## PROBLEM DESCRIPTION
Only the text of the records belongs in the answer; the pictures must be dropped.

Saved data entries
· · · · · · ·
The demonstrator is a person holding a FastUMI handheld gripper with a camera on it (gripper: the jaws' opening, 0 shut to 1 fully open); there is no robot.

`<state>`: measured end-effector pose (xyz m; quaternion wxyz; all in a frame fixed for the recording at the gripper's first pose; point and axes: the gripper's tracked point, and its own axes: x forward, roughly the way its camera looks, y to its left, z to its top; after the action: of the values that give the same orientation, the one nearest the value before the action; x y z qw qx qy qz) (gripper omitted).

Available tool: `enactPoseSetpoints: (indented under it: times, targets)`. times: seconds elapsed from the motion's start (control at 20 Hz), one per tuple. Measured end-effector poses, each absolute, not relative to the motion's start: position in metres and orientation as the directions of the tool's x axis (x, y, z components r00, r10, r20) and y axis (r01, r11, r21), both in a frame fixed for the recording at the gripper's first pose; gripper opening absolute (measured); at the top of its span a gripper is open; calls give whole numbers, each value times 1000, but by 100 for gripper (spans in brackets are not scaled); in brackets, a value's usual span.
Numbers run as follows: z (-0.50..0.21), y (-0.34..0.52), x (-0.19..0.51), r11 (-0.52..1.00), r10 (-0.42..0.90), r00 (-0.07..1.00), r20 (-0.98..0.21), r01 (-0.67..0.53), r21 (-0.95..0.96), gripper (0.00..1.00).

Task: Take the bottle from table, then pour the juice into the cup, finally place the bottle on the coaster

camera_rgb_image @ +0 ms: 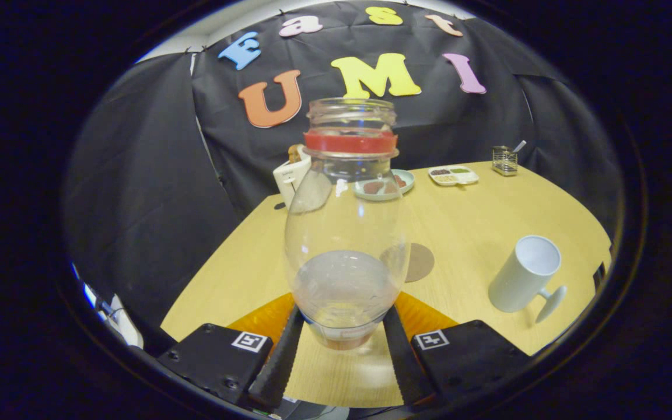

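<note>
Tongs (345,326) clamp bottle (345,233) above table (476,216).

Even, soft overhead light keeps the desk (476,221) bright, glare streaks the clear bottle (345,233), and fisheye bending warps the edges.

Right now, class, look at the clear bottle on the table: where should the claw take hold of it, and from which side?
Grip the bottle low on its wide lower body, coming in level from the near side, as the claw does now with a finger on each flank. It stands upright and open-mouthed with a narrow neck, so a low side grip likely keeps it steady for pouring.
</note>
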<state>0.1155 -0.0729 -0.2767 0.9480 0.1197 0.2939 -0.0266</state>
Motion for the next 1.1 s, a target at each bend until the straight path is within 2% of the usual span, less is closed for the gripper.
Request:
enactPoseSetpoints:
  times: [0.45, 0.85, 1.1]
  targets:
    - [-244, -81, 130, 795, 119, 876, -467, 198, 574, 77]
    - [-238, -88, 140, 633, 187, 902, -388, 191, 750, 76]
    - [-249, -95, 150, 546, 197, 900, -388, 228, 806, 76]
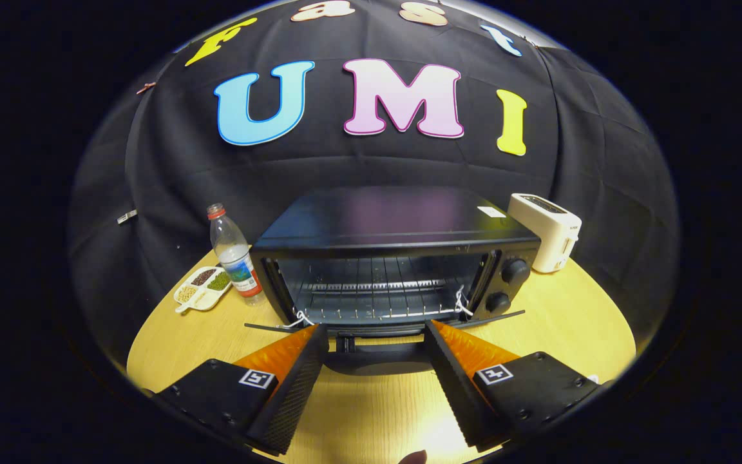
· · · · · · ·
## OUTPUT OF THE TASK
The demonstrator is a person holding a FastUMI handheld gripper with a camera on it (gripper: the jaws' opening, 0 shut to 1 fully open); there is no robot.

`<state>`: measured end-effector pose (xyz m; quaternion wxyz; all in a frame fixed for the recording at the gripper's first pose; point and axes: the gripper's tracked point, and its own axes: x forward, roughly the way its camera looks, y to its left, z to its top; after the action: of the values that give the same orientation, the one nearest the value before the action; x y z qw qx qy qz) (gripper omitted).

Available tool: `enactPoseSetpoints: (indented under it: times, targets)`. times: seconds elapsed from the motion's start (control at 20 Hz), one per tuple. Measured end-effector poses, each absolute, not relative to the motion's start: position in metres and orientation as the directions of the tool's x axis (x, y, z components r00, r10, r20) and y axis (r01, r11, r21), both in a frame fixed for the recording at the gripper's first pose; gripper opening absolute (measured); at the top of its span a gripper is open; calls give whole numbers, each value times 1000, but by 100 for gripper (spans in brackets are not scaled); in brackets, a value's usual span.
Numbers run as follows: z (-0.50..0.21), y (-0.34..0.52), x (-0.19..0.51), r11 (-0.52..1.00), r10 (-0.42..0.90), r00 (-0.07..1.00), r20 (-0.98..0.21), r01 (-0.67..0.53), r21 (-0.95..0.96), gripper (0.00..1.00).

Task: Take the bottle from table, then pour the juice into the cup, finally place the bottle on the coaster

camera_rgb_image @ +0 ms: 

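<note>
Tongs (345,326) clamp bottle (345,233) above table (476,216).

Even, soft overhead light keeps the desk (476,221) bright, glare streaks the clear bottle (345,233), and fisheye bending warps the edges.

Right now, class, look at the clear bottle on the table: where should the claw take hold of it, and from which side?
Grip the bottle low on its wide lower body, coming in level from the near side, as the claw does now with a finger on each flank. It stands upright and open-mouthed with a narrow neck, so a low side grip likely keeps it steady for pouring.
</note>
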<state>0.1155 -0.0729 -0.2767 0.9480 0.1197 0.2939 -0.0266</state>
Motion for the next 1.1 s, a target at each bend until the straight path is within 2% of the usual span, less is closed for the gripper.
Request:
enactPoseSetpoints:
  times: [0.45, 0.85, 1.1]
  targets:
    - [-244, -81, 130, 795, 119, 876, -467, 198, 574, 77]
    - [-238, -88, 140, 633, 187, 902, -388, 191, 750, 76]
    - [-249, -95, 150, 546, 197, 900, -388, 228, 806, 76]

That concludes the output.